- _WORK TASK_
Would you please copy each line below that includes the string "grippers"?

- _RECORDED INFORMATION_
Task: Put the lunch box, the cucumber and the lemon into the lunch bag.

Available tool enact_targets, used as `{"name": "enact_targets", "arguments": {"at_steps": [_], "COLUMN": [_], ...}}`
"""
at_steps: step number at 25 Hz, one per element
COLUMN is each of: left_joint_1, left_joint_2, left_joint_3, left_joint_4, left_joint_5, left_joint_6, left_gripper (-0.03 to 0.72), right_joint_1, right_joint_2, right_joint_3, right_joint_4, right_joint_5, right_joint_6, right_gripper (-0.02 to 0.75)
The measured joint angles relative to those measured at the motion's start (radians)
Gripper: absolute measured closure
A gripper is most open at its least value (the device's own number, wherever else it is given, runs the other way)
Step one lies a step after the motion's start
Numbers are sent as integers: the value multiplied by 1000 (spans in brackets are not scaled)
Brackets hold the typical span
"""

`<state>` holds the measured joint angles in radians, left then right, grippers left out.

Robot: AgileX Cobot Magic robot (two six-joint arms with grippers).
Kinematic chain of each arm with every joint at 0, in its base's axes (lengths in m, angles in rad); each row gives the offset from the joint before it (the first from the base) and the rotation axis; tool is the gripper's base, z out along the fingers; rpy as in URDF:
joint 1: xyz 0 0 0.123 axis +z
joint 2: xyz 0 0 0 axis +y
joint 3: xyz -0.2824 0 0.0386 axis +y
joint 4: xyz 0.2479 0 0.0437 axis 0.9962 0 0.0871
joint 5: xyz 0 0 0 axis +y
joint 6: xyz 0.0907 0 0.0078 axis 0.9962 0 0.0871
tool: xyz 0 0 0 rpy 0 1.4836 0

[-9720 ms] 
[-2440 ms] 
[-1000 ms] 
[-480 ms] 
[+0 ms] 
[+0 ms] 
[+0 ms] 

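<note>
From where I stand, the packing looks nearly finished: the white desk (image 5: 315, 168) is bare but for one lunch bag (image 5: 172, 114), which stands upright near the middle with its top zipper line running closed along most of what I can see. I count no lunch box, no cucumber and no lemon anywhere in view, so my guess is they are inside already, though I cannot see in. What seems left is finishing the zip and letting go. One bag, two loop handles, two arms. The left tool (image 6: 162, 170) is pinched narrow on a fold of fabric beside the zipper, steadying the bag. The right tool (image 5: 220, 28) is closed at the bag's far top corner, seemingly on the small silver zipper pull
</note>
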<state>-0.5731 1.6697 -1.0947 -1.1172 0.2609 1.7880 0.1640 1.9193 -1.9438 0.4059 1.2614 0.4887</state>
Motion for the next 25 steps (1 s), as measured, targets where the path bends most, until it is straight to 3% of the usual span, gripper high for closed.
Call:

- _TASK RESULT_
`<state>` holds the measured joint angles in radians, left then right, grippers left out.
Robot: AgileX Cobot Magic robot (two six-joint arms with grippers).

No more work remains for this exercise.